- **Exercise brief**
Check each line below for the word "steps" and give the count alone.

- **Information**
--- START ---
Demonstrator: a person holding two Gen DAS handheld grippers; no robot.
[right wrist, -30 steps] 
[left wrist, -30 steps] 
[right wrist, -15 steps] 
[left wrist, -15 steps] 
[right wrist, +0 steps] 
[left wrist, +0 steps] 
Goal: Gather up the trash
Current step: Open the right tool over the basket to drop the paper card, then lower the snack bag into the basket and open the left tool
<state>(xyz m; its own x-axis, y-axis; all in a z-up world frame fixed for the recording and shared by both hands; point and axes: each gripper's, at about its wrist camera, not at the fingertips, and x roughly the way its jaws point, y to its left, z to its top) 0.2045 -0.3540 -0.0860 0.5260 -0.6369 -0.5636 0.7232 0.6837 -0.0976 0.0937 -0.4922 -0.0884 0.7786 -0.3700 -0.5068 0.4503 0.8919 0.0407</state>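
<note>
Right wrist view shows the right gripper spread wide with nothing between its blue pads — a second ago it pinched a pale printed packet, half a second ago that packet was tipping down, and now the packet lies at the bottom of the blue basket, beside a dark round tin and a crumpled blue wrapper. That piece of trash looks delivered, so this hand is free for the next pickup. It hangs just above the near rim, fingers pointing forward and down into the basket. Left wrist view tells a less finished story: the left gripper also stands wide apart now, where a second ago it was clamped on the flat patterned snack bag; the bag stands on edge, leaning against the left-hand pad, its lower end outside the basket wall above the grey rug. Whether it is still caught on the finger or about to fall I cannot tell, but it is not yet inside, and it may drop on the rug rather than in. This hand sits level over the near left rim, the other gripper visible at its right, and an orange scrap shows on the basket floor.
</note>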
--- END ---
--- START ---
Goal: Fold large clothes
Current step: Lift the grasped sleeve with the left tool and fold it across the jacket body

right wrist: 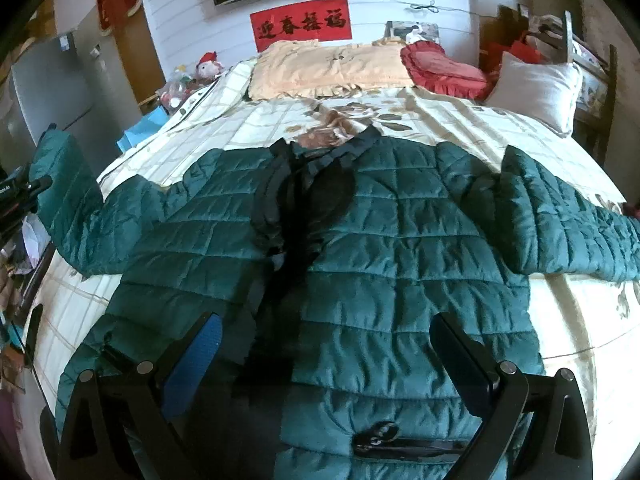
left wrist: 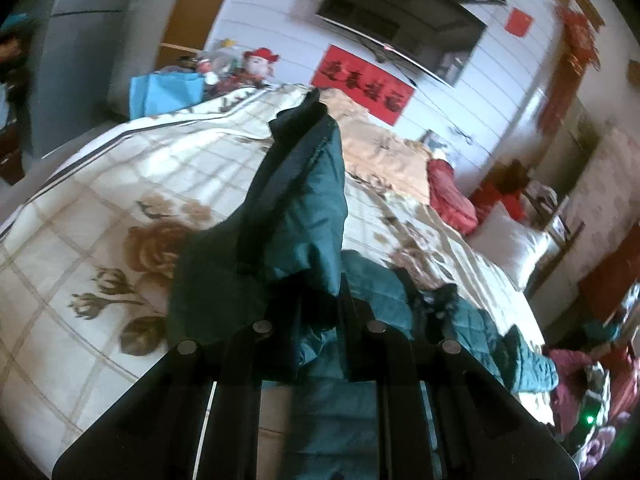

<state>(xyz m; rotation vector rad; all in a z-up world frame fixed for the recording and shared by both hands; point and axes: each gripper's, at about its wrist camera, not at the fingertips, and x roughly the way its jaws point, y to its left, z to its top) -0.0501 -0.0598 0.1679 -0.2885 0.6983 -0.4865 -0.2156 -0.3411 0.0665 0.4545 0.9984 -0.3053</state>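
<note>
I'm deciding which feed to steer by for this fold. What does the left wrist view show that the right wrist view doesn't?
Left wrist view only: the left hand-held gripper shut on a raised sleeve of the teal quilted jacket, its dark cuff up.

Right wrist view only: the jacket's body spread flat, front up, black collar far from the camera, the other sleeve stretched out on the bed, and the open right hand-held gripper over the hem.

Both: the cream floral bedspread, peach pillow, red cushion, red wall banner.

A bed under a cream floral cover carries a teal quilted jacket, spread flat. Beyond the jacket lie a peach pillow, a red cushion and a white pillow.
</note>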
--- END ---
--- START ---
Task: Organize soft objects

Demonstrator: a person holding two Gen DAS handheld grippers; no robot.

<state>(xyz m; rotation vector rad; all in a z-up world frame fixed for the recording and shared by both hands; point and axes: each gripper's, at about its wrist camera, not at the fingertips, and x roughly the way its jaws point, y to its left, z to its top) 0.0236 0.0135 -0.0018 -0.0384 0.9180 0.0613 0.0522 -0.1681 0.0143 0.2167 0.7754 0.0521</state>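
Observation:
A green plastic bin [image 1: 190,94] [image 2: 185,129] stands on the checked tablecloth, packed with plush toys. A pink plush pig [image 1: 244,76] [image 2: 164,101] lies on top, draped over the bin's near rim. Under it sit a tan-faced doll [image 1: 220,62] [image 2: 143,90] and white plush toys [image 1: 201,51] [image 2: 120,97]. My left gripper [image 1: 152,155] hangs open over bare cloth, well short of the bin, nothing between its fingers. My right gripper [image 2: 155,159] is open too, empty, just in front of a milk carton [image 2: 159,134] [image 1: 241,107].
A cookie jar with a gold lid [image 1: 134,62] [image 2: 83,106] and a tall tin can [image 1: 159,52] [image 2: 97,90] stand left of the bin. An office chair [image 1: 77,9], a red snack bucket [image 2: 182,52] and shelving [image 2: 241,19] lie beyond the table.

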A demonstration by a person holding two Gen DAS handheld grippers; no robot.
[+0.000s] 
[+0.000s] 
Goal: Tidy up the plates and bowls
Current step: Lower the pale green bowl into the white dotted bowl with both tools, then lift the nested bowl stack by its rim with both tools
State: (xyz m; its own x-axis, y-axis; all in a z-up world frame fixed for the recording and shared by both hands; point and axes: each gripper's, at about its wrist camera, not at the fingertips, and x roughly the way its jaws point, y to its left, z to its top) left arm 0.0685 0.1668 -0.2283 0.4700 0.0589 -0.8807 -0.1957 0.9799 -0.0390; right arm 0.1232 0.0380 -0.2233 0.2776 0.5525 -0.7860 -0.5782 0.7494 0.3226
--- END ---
- **Completed task**
6